Should imbeciles be beaten to death?

http://mynorthwest.com/129/2717230/Faith-communities-banding-together-against-hate-messages-in-Bothell?pid=2&on=11

http://www.loonwatch.com/2015/02/hindu-center-targeted-with-swastika-and-message-of-muslims-get-out/

Islamophobia in the heartland. Not so bright Neo-Nazis spray-painted hateful messages on a Hindu Temple and Cultural Center.

What’s that about Islamophobia having nothing to do with race again?

My Northwest, By Chelsea Hawkins

It’s not often you see a Lutheran pastor standing in front of a golden Ganesha. But that’s the scene as Christian, Sikh and Muslim leaders stand alongside Hindus in a united front against hate.

“The core value of all faiths and the core value of being an American is about love and care and tolerance,” says Reverend Paul Benz of the Faith Action Network.

Recent acts of vandalism at the Hindu Temple and Cultural Center and Skyview Junior High School in Bothell have members of the community concerned. The Hindu Temple was tagged with a swastika and the message “Get out.” Over at the junior high school a message read, “Get out Muslims.”

Comment: Keeping imbeciles on a short leash is one of the tasks we still need Antifa for. It is highly unethical to attack people without sufficient proof. That is why we should implement eugenics by teaching Arabic and Chinese, instead of all other subjects, on elementary schools and high schools and beating to death children who do not get ahead. This beating should happen before the very eyes of the parents. Only this will teach people to think before they act.
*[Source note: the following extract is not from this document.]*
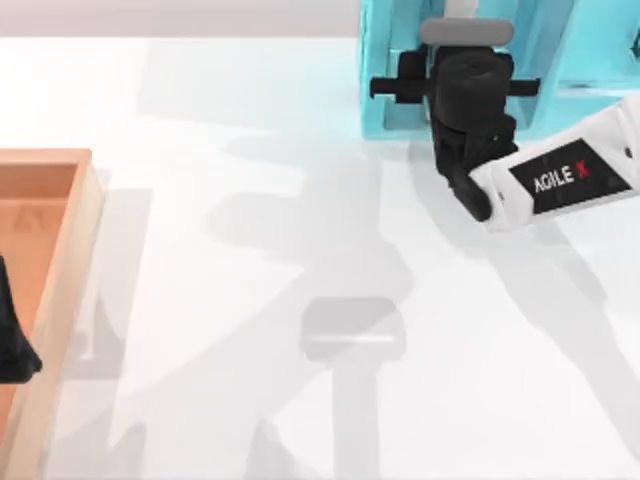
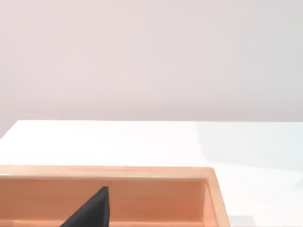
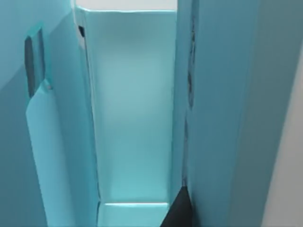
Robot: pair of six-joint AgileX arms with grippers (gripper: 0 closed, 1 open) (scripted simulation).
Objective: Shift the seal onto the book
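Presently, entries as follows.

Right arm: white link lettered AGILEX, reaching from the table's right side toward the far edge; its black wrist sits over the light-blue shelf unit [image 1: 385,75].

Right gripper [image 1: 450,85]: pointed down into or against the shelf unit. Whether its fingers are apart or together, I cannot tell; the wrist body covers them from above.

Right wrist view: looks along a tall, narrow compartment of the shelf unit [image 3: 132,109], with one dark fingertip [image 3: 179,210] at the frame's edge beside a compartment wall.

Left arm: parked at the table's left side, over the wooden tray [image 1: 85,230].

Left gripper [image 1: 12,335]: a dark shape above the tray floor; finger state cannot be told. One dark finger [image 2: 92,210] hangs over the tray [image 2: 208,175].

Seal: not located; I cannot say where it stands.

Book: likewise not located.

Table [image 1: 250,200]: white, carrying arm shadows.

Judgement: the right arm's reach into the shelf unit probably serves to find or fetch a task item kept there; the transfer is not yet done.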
Pundits teach young Hindus Sanskrit. Imams teach young Muslims Arabic. Rabbis teach young Jews Hebrew. However, priests do not teach young Catholics Latin, and reverends do not teach young Protestants Greek. Christian clerics keep their flock stupid, leading to imbecilic vandalism as noted above.

I am beginning to think that eradication of Christianity is necessary before any action against Jews, Muslims and other religious groups could be justified. The stupidity caused by Christianity is pernicious. I do not mince words, Christians should have their arms chopped off and their eyes gouged out, and pointed out to them that Christianity forbids euthanasia. Remind them that the Antichrist would behead them, like ISIS does.